Slam
Nick Hornby
Knaur, 2009
Das Buch dreht sich um Sam, einen so durchschnittlichen wie sympathischen Jungen, der zur Schule geht, nachmittags mit seinen Kumpels Skateboard fährt, und wenn er nicht mehr weiter weiß, dann unterhält er sich mit dem Plakat des Skateboard-Idols Tony Hawks an der Wand seines Zimmers. Per Zufall lernt er die hübsche Alicia kennen, ein Mädchen, das er im Grunde für eine Nummer zu groß für sich hält, die sich aber nicht nur in ihn verknallt - auf einmal ist sie schwanger. Sie will das Kind bekommen. Sam wird Vater.

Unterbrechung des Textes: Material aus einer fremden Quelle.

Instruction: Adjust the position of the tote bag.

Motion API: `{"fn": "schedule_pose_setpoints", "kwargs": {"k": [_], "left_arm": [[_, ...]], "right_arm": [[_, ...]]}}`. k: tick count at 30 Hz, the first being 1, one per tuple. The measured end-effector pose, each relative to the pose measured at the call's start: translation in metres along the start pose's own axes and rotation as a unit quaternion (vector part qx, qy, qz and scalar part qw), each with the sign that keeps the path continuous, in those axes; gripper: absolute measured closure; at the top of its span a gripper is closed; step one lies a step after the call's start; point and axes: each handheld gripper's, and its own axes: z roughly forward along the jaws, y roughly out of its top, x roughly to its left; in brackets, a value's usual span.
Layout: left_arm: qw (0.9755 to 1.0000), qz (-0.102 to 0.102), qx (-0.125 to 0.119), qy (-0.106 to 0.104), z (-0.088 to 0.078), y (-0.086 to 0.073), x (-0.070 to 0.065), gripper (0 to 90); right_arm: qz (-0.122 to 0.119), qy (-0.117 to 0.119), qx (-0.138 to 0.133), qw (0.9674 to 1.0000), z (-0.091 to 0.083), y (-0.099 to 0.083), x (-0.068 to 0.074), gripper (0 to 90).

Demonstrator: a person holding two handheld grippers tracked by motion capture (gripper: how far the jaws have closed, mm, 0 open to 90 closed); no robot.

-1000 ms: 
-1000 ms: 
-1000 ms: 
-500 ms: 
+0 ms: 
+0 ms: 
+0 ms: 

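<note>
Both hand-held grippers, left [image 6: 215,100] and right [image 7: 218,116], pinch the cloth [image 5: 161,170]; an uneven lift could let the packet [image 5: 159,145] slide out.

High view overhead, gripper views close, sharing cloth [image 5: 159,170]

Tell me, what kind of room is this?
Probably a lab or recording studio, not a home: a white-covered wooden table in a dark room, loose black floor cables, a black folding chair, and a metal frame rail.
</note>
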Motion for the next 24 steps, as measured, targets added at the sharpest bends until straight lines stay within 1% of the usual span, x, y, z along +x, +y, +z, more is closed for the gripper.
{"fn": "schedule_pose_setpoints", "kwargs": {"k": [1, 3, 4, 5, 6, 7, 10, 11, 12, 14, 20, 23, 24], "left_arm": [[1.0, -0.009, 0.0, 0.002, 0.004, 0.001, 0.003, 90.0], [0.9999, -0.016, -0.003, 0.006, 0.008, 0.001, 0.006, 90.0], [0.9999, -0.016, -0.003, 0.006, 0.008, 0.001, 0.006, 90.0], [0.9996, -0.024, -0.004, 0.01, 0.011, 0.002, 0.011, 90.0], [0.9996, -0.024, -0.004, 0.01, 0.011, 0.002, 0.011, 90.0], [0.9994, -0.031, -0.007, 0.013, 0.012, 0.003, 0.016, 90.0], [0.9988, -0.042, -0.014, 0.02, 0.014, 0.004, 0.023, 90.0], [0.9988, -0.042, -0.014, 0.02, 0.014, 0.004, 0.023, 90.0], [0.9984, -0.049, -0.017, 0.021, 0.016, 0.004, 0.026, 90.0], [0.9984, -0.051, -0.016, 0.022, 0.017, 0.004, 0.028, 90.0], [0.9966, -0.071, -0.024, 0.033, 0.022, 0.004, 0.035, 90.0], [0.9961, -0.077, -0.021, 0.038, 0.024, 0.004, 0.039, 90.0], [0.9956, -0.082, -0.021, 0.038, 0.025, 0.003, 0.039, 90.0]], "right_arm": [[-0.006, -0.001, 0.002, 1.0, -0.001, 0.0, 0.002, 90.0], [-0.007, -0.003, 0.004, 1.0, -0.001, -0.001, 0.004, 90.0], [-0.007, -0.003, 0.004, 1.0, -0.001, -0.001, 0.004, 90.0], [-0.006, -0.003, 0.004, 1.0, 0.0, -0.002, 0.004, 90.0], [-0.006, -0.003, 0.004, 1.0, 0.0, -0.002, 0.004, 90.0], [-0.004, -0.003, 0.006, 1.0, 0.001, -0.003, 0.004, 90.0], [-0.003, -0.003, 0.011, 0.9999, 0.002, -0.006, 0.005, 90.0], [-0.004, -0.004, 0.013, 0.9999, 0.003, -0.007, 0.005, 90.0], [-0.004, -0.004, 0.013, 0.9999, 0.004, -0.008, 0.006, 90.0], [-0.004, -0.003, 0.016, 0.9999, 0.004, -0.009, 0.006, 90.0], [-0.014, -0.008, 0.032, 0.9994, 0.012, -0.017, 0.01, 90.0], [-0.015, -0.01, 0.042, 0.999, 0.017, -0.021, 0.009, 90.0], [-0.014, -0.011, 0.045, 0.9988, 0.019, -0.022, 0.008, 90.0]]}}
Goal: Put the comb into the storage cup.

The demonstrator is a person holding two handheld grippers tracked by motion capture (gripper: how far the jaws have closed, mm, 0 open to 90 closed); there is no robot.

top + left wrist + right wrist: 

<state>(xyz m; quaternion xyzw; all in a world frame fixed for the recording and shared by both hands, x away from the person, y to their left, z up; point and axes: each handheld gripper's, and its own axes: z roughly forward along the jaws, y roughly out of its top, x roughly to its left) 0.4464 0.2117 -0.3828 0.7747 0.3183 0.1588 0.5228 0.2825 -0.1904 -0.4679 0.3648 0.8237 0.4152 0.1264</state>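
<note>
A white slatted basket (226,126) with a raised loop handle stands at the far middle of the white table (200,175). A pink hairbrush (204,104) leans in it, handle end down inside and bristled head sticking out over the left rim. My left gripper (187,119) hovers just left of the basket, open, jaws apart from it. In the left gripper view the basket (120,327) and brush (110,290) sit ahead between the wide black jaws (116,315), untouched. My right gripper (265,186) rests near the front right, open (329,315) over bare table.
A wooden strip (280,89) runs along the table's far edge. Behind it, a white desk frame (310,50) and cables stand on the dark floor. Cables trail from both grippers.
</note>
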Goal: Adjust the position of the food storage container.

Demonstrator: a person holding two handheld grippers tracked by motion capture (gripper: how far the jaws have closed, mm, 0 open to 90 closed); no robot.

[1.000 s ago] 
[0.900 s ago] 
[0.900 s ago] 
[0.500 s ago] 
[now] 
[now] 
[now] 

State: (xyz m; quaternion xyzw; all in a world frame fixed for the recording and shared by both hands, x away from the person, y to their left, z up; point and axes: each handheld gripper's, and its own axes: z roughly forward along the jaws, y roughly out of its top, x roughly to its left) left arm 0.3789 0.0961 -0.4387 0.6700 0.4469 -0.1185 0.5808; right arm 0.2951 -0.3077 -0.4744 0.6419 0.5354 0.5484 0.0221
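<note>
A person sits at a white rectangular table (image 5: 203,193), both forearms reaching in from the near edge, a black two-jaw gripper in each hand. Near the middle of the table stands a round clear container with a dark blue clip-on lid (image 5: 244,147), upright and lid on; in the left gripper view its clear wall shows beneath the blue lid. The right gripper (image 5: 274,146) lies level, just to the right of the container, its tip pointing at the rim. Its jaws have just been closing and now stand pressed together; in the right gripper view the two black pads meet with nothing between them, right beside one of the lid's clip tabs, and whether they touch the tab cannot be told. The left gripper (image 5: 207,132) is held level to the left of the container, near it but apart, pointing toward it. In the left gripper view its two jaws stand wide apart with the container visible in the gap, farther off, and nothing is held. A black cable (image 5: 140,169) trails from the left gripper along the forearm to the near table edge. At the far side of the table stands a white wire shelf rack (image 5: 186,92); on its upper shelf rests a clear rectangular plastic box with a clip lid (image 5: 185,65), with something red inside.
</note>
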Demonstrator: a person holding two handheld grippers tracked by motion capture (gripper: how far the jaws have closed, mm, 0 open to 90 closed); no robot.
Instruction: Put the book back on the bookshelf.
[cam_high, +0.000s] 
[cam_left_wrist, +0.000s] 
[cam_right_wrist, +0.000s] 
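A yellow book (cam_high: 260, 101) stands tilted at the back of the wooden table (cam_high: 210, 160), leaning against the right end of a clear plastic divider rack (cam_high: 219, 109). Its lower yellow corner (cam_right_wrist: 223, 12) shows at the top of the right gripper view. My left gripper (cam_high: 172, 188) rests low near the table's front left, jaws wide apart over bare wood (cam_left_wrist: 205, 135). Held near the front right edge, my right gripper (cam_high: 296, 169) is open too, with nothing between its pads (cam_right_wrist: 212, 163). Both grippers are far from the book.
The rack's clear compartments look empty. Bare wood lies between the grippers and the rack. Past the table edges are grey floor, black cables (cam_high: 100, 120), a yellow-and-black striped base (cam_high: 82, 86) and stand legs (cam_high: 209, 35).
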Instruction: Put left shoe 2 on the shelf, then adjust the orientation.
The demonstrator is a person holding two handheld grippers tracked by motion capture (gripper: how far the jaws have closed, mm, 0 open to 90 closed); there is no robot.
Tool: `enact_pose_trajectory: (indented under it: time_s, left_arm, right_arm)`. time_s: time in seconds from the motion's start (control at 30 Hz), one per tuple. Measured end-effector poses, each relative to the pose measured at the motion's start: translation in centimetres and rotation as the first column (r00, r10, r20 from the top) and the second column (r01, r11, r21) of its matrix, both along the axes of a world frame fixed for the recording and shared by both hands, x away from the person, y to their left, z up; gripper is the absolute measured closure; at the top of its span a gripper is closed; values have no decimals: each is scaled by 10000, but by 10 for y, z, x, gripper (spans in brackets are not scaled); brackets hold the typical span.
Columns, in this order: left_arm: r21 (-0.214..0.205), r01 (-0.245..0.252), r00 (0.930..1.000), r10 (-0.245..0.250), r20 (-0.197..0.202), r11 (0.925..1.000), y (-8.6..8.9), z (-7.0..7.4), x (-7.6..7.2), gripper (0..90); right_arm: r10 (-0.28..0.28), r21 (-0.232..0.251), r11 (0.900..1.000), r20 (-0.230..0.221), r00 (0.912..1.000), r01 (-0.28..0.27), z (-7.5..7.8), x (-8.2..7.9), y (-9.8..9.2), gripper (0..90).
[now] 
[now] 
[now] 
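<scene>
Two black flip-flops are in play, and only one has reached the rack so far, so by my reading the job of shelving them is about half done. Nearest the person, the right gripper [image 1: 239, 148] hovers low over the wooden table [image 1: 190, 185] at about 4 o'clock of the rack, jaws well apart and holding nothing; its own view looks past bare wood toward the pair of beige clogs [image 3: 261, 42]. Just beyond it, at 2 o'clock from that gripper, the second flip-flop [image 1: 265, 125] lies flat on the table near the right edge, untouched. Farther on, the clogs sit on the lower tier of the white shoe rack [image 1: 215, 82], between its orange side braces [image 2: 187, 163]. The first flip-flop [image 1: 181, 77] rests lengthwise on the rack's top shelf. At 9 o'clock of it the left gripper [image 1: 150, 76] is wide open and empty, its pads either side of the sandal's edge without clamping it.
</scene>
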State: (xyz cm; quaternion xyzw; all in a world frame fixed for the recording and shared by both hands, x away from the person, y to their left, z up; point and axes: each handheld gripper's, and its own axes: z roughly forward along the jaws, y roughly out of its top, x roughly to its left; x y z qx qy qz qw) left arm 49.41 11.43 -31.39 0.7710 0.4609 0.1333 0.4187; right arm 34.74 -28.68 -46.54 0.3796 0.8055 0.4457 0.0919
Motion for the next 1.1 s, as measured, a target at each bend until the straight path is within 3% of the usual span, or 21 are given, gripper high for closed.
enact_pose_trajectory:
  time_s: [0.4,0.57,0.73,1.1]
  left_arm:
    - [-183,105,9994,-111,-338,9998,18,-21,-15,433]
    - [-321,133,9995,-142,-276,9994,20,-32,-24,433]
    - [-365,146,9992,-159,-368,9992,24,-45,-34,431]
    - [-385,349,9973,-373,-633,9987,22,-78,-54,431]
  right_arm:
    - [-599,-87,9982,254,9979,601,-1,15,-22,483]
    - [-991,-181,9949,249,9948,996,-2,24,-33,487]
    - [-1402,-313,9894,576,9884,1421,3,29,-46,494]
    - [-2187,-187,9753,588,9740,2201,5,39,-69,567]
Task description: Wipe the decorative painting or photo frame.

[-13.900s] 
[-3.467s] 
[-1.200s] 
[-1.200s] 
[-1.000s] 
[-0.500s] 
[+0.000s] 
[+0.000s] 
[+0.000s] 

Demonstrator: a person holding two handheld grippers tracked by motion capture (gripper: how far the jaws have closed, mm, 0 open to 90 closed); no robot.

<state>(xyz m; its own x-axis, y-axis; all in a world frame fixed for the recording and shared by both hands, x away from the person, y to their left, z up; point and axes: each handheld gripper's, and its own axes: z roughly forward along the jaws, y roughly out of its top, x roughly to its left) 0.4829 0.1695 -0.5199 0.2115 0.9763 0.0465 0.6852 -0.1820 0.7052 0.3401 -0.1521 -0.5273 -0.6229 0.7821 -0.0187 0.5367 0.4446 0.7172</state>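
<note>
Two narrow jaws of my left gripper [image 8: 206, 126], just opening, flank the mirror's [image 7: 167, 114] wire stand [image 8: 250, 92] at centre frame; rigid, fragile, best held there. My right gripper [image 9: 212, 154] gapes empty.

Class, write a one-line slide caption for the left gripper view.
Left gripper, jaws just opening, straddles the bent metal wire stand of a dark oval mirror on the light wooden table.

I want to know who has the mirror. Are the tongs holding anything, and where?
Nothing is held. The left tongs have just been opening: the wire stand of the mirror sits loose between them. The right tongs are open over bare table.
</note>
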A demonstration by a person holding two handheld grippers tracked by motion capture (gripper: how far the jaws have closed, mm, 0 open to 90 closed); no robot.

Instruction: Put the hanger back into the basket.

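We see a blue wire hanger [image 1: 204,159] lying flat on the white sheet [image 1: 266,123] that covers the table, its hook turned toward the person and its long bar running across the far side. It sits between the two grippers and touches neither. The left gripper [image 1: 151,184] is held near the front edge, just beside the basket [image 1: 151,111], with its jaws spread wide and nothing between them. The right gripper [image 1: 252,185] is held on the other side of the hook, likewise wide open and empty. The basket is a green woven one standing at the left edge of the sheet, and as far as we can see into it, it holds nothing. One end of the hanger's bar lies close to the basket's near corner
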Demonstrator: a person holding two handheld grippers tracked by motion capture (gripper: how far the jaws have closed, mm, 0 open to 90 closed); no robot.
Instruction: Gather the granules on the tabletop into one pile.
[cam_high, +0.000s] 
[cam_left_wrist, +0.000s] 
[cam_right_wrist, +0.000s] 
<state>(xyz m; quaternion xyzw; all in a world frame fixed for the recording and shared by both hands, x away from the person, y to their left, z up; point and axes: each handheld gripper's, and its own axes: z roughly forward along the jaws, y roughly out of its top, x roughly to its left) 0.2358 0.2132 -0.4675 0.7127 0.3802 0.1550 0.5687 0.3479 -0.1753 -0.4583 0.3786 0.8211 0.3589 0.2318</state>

Mir hat dieses Buch sehr sehr gut gefallen. Die Geschichte ist geschickt konstruiert und spannend geschrieben. Das kommt daher, dass dieses Buch nicht aus der Sicht einer Mutter, sondern aus der Sicht des Vater geschrieben ist. Der Roman dreht sich darum, aus der Perspektive von Sam zu erzählen, wie so ein überstürztes Älterwerden abläuft, wie es sich anfühlt, auf einmal Verantwortung zu haben, ohne darauf vorbereitet zu sein. Er handelt von Ängsten, Euphorien, Fluchtfantasien und Fehlern, die damit einhergehen. Slam ist auf jeden Fall den Menschen zu empfehlen, die schon andere Bücher von Nick Hornby gelesen haben. Es ist all jenen zu empfehlen, die sich auch bei einem ganz "alltäglichen" Thema gerne überraschen lassen.